Porrusalda

Páginas arrancadas del diario de un reptil (14)

De vez en cuando pensaba en ir a buscar a Leonard a la universidad, se me antojaba una posiblidad bastante probable, que son mis posibilidades favoritas, aunque no siempre. Lo último que sabía de él era que lo habían despedido de su ultimo trabajo – vigilante nocturno en un parking -, y que esperaba a cobrar una indemnización, según me dijo Lis. De todos modos no era más que producto de su imaginación, hablo de Leonard, como supe más tarde no había ningún indicio de que fueran a indemnizarle de ninguna de las maneras, era único montándose películas. Quien más quien menos lo hace de vez en cuando pero los suyo era espectacular, algo fuera de lo común.

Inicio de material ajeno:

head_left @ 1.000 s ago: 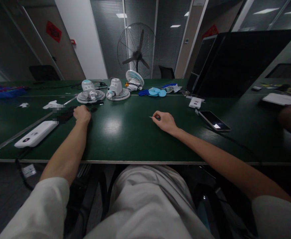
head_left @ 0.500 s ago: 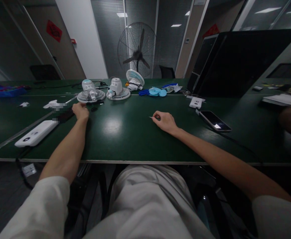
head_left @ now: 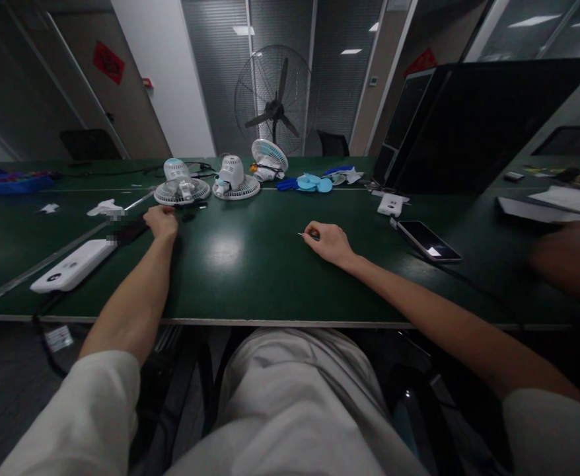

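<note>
Two hands: our right hand pinches a slim item, seemingly needing steady fingertips; our left hand, grip indeterminable, lies near the far-left desk fan.

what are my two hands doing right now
left hand: fingers curled down at the dark items beside it; whether it grips one can't be told
right hand: closed, pinching a small thin object
</note>
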A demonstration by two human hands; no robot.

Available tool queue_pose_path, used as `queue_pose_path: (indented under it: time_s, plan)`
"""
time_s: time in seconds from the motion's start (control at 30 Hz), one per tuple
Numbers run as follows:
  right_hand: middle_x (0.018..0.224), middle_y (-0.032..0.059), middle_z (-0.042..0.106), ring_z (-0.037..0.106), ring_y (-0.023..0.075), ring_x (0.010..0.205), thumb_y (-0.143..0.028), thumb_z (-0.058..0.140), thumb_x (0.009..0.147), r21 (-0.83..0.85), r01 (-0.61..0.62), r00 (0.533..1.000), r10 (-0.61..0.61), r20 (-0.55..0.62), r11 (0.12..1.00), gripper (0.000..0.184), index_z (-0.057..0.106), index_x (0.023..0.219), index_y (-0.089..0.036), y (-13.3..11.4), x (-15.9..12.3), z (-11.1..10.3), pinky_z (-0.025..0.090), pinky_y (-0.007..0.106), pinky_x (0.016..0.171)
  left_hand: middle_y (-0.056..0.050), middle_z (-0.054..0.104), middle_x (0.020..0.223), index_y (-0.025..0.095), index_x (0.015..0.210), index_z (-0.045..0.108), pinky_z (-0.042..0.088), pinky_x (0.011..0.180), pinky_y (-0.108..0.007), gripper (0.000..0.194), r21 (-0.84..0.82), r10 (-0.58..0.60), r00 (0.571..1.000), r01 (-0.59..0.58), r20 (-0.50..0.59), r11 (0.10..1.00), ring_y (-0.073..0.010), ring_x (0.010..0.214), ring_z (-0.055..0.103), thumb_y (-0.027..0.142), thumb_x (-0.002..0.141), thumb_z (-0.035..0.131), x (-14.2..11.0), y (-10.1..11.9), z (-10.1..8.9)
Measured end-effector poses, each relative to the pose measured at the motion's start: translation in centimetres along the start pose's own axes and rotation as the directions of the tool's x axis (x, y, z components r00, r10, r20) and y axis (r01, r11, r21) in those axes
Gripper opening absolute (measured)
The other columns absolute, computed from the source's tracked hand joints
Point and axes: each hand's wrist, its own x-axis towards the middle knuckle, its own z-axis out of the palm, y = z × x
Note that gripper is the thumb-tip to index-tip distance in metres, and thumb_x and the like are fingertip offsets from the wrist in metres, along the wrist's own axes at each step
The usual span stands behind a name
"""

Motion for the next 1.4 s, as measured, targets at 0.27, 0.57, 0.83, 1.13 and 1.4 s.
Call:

De modo que supuse que habría vuelto a su rutina en la facultad de filosofía, cuando no trabajaba podía pasarse sus buenas seis horas al día allí. Cogiendo apuntes, paseando, cogiendo apuntes con la cerveza en la mano, leyendo. Lo cojonudo es que no estaba matriculado, era básicamente un quinqui, pero aquello le gustaba, era lo suyo. Mientras tanto intercalaba trabajos absurdos uno detrás de otro, normalmente no le duraban más de quince días. En eso sí que era constante, no fallaba. Desde que lo conocí había sido pizzero, mozo de almacen en la SEAT, panadero, mozo de almacén en Fagor, modelo de boddy painting, encuestador, encargado de una tienda de tatuajes y repartidor de publicidad. Yo también había sido repartidor de publicidad y nos gustaba comentar anecdotas de aquellos tiempos. Mi favorita era una en la que un día de mucho frío, una chavalilla de diceisiete que vivía en un primero le invito a entrar mientras buzoneaba en un portal.

Sus padres ya se habían ido a trabajar, ¿sabes? Serían las diez de la mañana. Ella se había quedado diciendoles que estaba enferma… ya lo creo que no lo estaba. Dijo que me invitaba a desayunar, que tomar algo caliente me iría bien, vaya si fué bien… nos sentamos en la cocina y a los cinco minutos estaba bajandole el pijama allí mismo, joder, era tan bonita… se sentó sobre mí, empezo a follarme… ¡Dios santo! Acabé jodiendola en la cama de sus padres. Una semana después llame a la casa para volver a verla, pero nadie contestó.

Entraba en frenesí cada vez que la contaba, menudo cabrón. Era bueno contando historias, y con aquella en particular conseguía ponerme caliente de verdad. Entre las mías su favorita era aquella en la que la jefa me pregunto: Vamos a ver lagarto, que haces aquí, ¿realmente quieres trabajar? A lo que me hubiera gustado responder: La verdad es que con jefes bipolares las ganas aumentan, pero no lo suficiente. Estaba como un silbo, era de ley que alguien se lo dijera algún día. Pero me trabé. Me quede mirándola como un gilipollas. Leonard se descojonaba cada vez que la contaba, sobre todo cuando yo intentaba reproducir la cara que se me quedó aquel día.

Lo sé, no hay color entre su historia y la mía.